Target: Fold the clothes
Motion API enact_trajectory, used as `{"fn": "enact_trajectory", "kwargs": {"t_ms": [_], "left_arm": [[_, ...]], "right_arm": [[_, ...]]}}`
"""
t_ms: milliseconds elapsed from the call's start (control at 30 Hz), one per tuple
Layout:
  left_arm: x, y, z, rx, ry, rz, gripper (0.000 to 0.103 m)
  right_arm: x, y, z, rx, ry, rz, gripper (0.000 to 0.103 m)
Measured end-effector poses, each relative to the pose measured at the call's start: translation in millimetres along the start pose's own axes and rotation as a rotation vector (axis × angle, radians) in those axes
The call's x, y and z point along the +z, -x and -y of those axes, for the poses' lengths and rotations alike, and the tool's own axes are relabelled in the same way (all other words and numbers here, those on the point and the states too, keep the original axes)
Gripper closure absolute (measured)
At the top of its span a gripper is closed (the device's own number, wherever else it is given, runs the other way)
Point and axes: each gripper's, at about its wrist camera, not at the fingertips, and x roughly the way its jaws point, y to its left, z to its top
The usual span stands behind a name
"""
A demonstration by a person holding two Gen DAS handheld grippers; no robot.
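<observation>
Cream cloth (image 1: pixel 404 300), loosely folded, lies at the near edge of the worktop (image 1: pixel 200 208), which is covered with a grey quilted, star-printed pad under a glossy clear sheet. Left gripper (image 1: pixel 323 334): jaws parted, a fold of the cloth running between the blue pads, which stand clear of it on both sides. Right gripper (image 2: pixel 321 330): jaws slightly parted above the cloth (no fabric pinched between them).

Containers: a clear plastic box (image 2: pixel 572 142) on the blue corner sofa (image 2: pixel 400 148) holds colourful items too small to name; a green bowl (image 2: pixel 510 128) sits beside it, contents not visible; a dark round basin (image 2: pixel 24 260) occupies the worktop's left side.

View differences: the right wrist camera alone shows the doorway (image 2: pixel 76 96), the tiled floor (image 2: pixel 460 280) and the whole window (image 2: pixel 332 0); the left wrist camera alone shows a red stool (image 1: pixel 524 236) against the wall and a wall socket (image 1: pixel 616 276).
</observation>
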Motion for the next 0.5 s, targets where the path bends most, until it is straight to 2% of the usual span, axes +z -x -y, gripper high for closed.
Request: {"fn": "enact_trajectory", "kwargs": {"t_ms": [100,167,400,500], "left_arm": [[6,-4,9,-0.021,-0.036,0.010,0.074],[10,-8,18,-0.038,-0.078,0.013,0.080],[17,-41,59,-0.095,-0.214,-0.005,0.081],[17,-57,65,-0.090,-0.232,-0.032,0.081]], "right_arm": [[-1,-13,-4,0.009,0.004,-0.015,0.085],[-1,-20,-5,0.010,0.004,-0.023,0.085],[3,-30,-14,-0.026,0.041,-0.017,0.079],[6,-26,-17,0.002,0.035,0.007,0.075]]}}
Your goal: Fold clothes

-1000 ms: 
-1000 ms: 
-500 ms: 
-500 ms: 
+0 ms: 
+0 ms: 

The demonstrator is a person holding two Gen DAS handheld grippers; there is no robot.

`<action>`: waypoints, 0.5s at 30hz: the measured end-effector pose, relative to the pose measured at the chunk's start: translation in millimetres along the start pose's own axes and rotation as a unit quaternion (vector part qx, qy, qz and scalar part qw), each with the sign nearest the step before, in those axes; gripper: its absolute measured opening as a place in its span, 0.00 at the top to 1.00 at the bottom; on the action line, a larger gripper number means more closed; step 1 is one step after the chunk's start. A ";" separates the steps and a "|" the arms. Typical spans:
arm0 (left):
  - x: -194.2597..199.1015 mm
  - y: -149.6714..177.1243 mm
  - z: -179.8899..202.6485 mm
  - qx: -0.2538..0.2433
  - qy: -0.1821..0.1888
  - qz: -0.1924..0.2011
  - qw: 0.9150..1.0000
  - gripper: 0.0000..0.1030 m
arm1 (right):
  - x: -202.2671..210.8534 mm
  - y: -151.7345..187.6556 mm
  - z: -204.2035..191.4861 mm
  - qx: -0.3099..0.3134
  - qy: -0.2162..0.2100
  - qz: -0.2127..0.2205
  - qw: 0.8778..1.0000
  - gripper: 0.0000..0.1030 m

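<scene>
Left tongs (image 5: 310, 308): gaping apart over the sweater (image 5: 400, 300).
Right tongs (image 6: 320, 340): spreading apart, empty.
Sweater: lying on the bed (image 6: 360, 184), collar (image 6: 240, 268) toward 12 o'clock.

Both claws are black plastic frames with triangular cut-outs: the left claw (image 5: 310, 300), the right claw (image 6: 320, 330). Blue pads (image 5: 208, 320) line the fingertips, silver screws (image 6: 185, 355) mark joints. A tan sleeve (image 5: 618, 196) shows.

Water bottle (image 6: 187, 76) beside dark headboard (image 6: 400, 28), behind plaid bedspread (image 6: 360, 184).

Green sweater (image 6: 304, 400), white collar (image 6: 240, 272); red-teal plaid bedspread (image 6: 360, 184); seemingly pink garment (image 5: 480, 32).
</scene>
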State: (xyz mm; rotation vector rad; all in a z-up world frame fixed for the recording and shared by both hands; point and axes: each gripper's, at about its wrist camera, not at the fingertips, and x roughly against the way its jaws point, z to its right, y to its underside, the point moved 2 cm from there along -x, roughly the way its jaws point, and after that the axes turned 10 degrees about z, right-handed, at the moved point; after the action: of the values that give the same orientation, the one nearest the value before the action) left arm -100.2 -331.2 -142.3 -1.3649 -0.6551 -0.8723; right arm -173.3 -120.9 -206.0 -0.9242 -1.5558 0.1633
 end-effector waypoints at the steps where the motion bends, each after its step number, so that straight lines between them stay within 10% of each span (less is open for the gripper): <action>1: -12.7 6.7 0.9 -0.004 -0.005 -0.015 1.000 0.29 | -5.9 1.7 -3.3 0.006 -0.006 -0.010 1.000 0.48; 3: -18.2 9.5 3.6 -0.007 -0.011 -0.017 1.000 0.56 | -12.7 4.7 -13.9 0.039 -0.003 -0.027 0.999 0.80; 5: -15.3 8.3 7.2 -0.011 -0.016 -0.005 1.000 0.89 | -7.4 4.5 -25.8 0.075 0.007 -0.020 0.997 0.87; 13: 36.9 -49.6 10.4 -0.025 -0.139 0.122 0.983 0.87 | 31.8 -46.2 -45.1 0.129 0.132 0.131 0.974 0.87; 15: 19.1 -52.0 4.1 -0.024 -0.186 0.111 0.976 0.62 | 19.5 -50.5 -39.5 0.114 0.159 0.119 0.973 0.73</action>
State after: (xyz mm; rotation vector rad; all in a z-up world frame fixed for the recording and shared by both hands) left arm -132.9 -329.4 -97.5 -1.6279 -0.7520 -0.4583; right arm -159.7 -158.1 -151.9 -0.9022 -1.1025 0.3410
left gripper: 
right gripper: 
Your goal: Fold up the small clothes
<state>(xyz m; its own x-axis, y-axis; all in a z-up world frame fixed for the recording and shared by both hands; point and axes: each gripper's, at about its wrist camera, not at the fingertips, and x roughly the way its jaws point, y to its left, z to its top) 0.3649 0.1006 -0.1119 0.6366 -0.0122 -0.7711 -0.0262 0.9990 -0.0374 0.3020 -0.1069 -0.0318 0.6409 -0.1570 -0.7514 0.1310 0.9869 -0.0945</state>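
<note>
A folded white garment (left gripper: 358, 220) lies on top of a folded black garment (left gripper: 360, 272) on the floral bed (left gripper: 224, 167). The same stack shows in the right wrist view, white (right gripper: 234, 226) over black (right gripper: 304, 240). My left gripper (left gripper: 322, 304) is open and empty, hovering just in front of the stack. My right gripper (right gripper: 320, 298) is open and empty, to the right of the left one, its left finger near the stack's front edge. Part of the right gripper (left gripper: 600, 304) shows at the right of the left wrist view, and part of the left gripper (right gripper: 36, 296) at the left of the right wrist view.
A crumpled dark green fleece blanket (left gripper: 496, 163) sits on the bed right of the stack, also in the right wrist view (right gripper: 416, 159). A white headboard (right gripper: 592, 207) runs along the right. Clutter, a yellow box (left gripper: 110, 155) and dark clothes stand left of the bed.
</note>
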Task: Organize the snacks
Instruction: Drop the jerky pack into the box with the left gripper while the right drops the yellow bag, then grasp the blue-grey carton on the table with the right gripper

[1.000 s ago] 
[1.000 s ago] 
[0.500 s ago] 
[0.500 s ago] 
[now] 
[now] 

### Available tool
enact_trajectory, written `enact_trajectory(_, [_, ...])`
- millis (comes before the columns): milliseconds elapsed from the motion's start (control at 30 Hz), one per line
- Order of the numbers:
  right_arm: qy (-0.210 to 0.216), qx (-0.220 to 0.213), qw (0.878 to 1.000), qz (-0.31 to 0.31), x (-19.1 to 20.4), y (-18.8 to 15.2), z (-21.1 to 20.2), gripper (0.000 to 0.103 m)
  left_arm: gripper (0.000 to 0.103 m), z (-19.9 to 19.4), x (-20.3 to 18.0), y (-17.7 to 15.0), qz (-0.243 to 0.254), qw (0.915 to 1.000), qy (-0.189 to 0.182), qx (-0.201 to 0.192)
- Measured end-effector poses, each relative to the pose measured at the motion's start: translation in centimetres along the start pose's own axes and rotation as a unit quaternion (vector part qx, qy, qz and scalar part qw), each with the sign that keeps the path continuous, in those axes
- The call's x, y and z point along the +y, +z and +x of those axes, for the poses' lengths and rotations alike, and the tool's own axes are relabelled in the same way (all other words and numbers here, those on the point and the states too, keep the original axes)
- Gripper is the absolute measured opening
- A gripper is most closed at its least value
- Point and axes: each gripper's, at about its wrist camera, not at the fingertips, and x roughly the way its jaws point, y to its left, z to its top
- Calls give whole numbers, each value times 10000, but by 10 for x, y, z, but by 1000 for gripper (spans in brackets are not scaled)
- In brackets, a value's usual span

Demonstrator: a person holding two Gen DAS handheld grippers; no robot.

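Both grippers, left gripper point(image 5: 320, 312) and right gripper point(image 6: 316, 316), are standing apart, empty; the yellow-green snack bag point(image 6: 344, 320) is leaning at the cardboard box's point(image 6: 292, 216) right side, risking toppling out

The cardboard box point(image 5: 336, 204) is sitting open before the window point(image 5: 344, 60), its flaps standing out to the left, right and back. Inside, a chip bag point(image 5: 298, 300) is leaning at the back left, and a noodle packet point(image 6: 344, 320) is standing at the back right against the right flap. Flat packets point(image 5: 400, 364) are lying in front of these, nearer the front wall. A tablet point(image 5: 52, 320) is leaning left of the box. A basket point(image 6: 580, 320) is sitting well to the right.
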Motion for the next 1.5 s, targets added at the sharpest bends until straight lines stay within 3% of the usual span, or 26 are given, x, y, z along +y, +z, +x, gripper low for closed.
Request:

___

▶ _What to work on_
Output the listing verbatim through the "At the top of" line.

▶ _Answer to the exercise_
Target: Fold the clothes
Motion API enact_trajectory, used as `{"fn": "enact_trajectory", "kwargs": {"t_ms": [_], "left_arm": [[_, ...]], "right_arm": [[_, ...]]}}`
"""
t_ms: milliseconds elapsed from the call's start (control at 30 Hz), one per tuple
Layout:
  left_arm: x, y, z, rx, ry, rz, gripper (0.000 to 0.103 m)
  right_arm: x, y, z, rx, ry, rz, gripper (0.000 to 0.103 m)
Measured end-effector poses, each relative to the pose measured at the call's start: translation in millimetres along the start pose's own axes and rotation as a rotation vector (axis × angle, radians) in those axes
The call's x, y and z point along the +z, -x and -y of those axes, for the poses' lengths and rotations alike, and the tool's own axes are relabelled in the same way (all other words and numbers here, those on the point and the states too, keep the original axes)
Gripper closure absolute (measured)
At the top of its span a gripper is closed (the device's own number, wherever else it is given, runs the other way)

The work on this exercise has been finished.